Bonferroni correction and whole genome studies

These data show, unsurprisingly, that Bonferroni correction for multiple tests, leads to false negative findings in whole genome studies. The ACE polymorphism was the 4398th out of 312,316 in terms of the significance of the allelic ‘p’ values. Here we show that ACE is a risk factor for LOAD, however using a traditional whole genome association analysis approach, including a Bonferroni correction, we did not identify ACE [5]. A great deal of attention has been paid, with good reason, to limiting type I error in genome-wide scans [22, 23]. However, clearly and unsurprisingly the use of the Bonferroni correction greatly increases the type II error and decreased the power of our whole genome association dataset [24, 25]. This, and the recent success of the whole genome scans for diabetes [26-29] illustrates that a productive way forward for identifying loci which do not appear to stand out considerably from the mass of data, such as APOE does in this data set for LOAD [4], is to have large initial cohorts for whole genome analysis followed by large and independent replication cohorts in which replication of several thousand SNPs (at least 5000) is attempted, followed by third cohorts etc.

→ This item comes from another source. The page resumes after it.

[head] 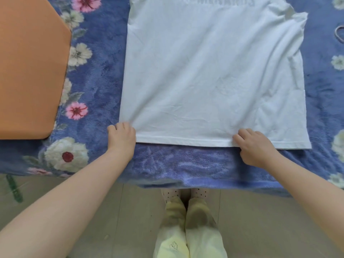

The (Limited) Utility of Meta-Analyses

Finally, this study suggests that meta-analyses have modest utility in distinguishing true from false positives in genetic associations. ACE was the 11^th highest ranked by allelic effect size (http://www.alzforum.org/res/com/gen/alzgene/methods.asp#topresults). The most likely reason for the failure to replicate the other candidates from meta analysis is that even subtle publication biases are likely to be enough to lead to the false assignment of statistical significance to odds ratios in the range of 1.1 to 1.3. Even the most robust meta-analysis methods are limited by the literature available. Meta-analyses assume that the literature represents a random sampling of studies for each association marker. However, if negative findings are underreported in comparison to positive association findings, meta-analyses may yield false positives or inflated odds ratios [30, 31]. A recent meta-analysis of twenty-five associations across multiple complex disorders found statistically significant replication for eight of the reported associations, or 32% of reported associations [32], and concluded that publication bias was not responsible for the observed associations. However, that analysis did not attempt external testing of these associations as we have done here and made the assumption that, following a positive report of association, associations reporting replication and failure to replicate were equally likely to be published. In contrast, we only identified sixteen SNPs from the AlzGene meta-analysis for which we had greater than eighty percent power to detect the reported association in our whole genome association dataset. Of these, only two (13%), APOE ɛ4 and rs4293 in ACE, were significantly associated with AD in our large case-control population. Clearly, one could argue that meta-analysis is not required for confirmation of the APOE association and this would reduce the predictive success rate for meta-analyses to be 1/15 (7%) in this disorder at least. While this may seem rather pessimistic, it suggests that systematic meta-analyses of the literature, such as AlzGene, are useful adjuncts to whole genome studies in the identification of risk alleles. It is notable that, subsequent to these analyses, ACE has moved to number two in the Alzgene list (September 1^st 2009) and that others have more recently suggest ACE is an important disease risk factor, in part because of their analysis of whole genome data [33-35].

Summary

As data from other diseases have indicated, whole genome association studies have the potential to identify genetic risk variants which contribute to disease. The data we present here show that genetic variability in ACE, does, as others had suggested [10, 30] contribute to the risk of LOAD and indicate that, while previous meta-analyses cannot be unequivocal determinants of whether genetic variability at a certain locus contributes to risk, they are a useful step as hypothesis generating analyses which can then be tested in a whole genome study.